We present a numerical weak-lensing analysis that is fully relativistic and non-perturbative for the scalar part of the gravitational potential and first-order in the vector part, frame dragging. Integrating the photon geodesics backwards from the observer to the emitters, we solve the Sachs optical equations and study in detail the weak-lensing convergence, ellipticity and rotation.

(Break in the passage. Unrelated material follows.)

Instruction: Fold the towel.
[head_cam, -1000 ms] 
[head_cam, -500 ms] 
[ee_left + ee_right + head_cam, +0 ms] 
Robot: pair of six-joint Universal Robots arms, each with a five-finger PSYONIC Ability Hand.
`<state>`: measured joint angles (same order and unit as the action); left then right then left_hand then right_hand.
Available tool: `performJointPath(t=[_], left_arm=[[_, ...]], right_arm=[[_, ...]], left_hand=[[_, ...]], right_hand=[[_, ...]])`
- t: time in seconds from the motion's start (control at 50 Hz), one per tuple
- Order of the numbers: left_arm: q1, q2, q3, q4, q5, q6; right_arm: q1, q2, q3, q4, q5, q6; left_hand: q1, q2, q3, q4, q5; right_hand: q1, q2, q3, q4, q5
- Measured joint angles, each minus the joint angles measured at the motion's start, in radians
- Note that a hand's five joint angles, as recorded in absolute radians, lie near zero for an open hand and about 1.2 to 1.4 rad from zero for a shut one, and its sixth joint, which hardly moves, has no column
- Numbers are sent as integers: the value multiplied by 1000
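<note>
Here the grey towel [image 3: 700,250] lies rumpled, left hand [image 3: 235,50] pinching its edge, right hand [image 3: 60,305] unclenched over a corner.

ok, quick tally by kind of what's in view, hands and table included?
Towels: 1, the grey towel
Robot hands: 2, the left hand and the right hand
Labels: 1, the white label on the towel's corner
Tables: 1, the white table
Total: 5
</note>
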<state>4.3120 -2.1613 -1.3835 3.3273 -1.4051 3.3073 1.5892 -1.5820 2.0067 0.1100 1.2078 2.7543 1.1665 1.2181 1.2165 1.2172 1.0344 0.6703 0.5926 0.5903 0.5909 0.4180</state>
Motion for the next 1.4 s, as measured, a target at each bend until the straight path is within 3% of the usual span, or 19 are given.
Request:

For the first time, we apply such an analysis to a high-resolution relativistic N-body simulation, which consistently includes the leading-order corrections due to general relativity on both large and small scales. These are related to the question of gauge choice and to post-Newtonian corrections, respectively. We present the angular power spectra and one-point probability distribution functions for the weak-lensing variables, which we find are broadly in agreement with comparable Newtonian simulations. Our geometric approach, however, is more robust and flexible, and can therefore be applied consistently to non-standard cosmologies and modified theories of gravity.

中文翻译：

---

相对论 N 体模拟中的弱透镜观测

我们提出了一种数值弱透镜分析，对于引力势的标量部分和矢量部分的一阶，框架拖动，它是完全相对论的和非微扰的。将光子测地线从观察者向后集成到发射器，我们求解 Sachs 光学方程并详细研究弱透镜会聚、椭圆度和旋转。我们第一次将这样的分析应用于高分辨率的相对论 N 体模拟，该模拟始终包括由于广义相对论在大尺度和小尺度上的超前阶修正。这些分别与规范选择问题和后牛顿修正有关。我们给出了弱透镜变量的角功率谱和单点概率分布函数，我们发现这与可比较的牛顿模拟大体一致。然而，我们的几何方法更加稳健和灵活，因此可以一致地应用于非标准宇宙学和修正的引力理论。